Singer
by Paulette Demers Turco

The last time mother closed her sewing machine,
she’d sewn my sister’s gown of silk and lace,
a veil with pearls, fulfilling her own wish.
The house, now her own space, would have no hum.
She’d reached the private goal she’d set herself:
to dress each daughter till her wedding day …

plus bridesmaids’ gowns and her own dress that day.
She’d learned how fabrics stressed her one machine
and oiled it well; used threads she chose herself.
She learned the slip of silk, the weave of lace,
required she guide her Singer, feel its hum–
with yards and yards of fabric toward her wish

of daughters dressed by her–beyond her wish
when she took her vows on her wedding day.
While her love served in Normandy, she’d hum
soft tunes of his return–no sewing machine.
Her trousseau was of borrowed silk and lace.
Her groom gave her a Singer. She’d teach herself.
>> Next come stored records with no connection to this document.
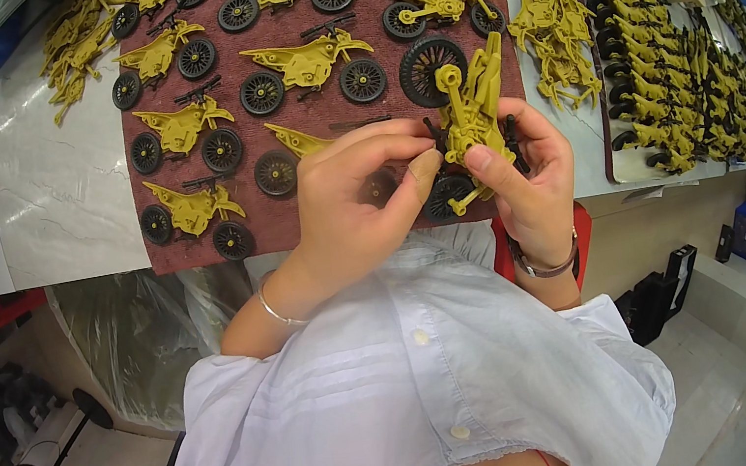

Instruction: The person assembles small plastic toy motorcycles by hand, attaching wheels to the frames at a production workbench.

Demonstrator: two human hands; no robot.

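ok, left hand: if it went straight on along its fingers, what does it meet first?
Most likely the yellow toy motorbike held in the right hand. The left hand is right beside it; from this one view I can't tell whether they already touch.

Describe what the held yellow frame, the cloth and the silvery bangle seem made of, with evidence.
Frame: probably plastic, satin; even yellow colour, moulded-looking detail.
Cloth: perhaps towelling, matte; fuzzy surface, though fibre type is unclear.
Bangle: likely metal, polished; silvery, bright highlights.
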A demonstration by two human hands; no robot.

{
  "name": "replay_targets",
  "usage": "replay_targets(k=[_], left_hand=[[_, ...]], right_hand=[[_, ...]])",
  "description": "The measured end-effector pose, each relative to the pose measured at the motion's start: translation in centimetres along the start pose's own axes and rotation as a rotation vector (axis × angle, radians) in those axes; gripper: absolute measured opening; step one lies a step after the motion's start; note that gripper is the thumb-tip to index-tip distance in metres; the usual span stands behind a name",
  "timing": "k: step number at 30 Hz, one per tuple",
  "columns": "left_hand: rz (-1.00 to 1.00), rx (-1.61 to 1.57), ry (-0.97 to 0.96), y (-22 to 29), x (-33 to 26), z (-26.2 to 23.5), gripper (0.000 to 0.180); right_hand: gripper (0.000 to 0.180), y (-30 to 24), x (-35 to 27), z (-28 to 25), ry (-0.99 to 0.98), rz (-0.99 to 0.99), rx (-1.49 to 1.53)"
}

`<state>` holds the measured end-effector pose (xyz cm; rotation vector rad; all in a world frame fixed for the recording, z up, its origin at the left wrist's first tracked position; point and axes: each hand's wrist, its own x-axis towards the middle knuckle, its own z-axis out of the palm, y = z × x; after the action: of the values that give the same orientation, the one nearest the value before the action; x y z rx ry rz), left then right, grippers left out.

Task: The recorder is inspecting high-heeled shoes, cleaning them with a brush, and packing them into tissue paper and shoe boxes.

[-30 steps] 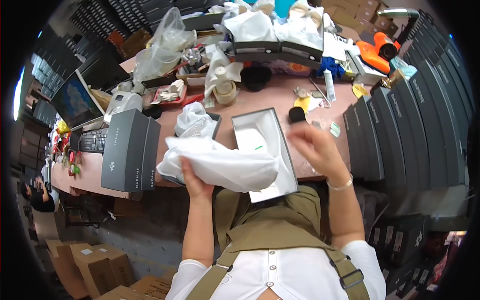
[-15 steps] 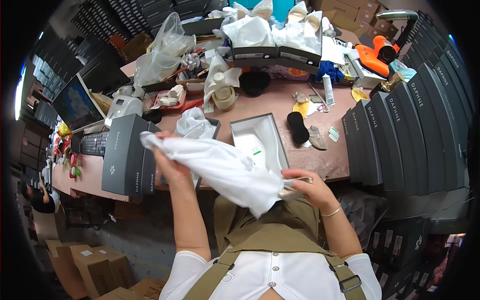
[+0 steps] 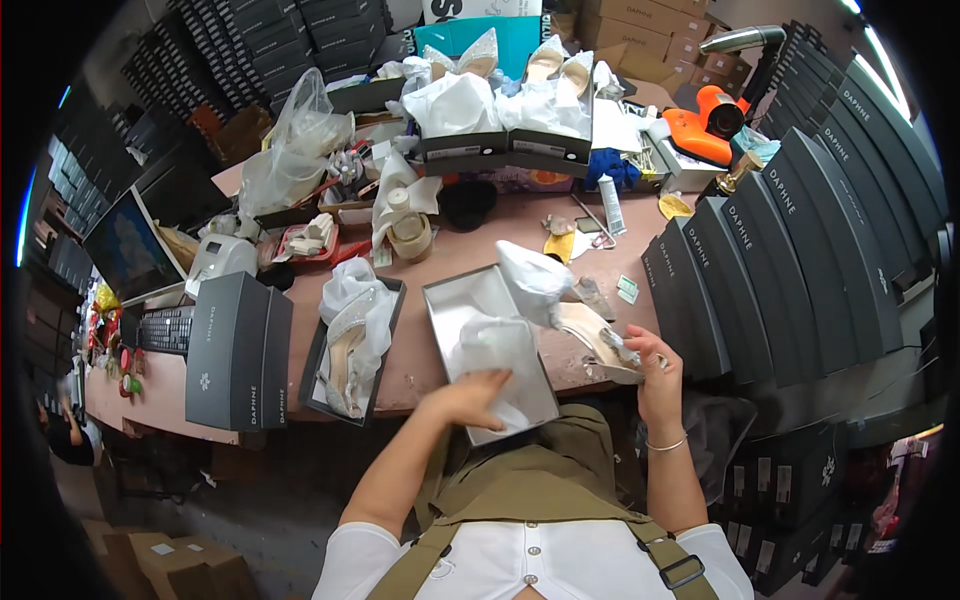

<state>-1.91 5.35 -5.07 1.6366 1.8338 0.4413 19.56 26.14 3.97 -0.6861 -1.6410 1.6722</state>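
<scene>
- Open box (image 3: pixel 462 303) on the pink surface (image 3: pixel 460 243): white tissue (image 3: pixel 495 345) inside; left hand (image 3: pixel 474 399) over its near end, fingers loosely spread.
- Just right of the open box: pale shoe (image 3: pixel 590 333), white wrapping beside its far end, pinched by the right hand (image 3: pixel 656 368).
- Left of the open box: dark box (image 3: pixel 389 345) holding a glittery shoe (image 3: pixel 344 362) in paper.
- Beyond the open box: two dark boxes (image 3: pixel 548 150) of paper and shoes.

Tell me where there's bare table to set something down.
Bare tabletop shows between the tape roll and the open box, plus a narrow strip between that box and the shoe box on its left. The back is crowded with tissue-filled boxes, the right with the held shoe and grey boxes.
</scene>
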Motion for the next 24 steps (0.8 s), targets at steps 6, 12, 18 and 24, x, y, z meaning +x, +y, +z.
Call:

She made her first dress simply, for herself–
an A-line shift in navy blue. Her wish
for Christmas velvet, Easter’s hand-made lace,
came first in trimmings for the holiday.
As we arrived, she cherished her machine;
from birth, we breathed in rhythm with its hum.

She’d set the bobbin, press the footplate, hum
a favorite tune, and fit each dress herself
in pastels, flowered prints, as her machine
sewed ribbons, pleats–yes, every daughter’s wish
for birthdays, dances, gowns for Spring prom day–
velvet, chiffon, rayon, linen, lace.

All sewing done, she stored away her lace …
knit blankets, scarves, a while … soon wonder, hums–
lost words from lullabies. On shopping days
with daughters, friends, she lost her sense of self,
what was said and where she was–her wish
undone, instead confusion: what machine,

what meal, what day, what daughter, what is lace?
Our photos proved how her machine would hum;
our wish, her awe– “I stitched these gowns … myself?”



“Singer” was the winner of the 2020 Robert Frost Poetry Prize.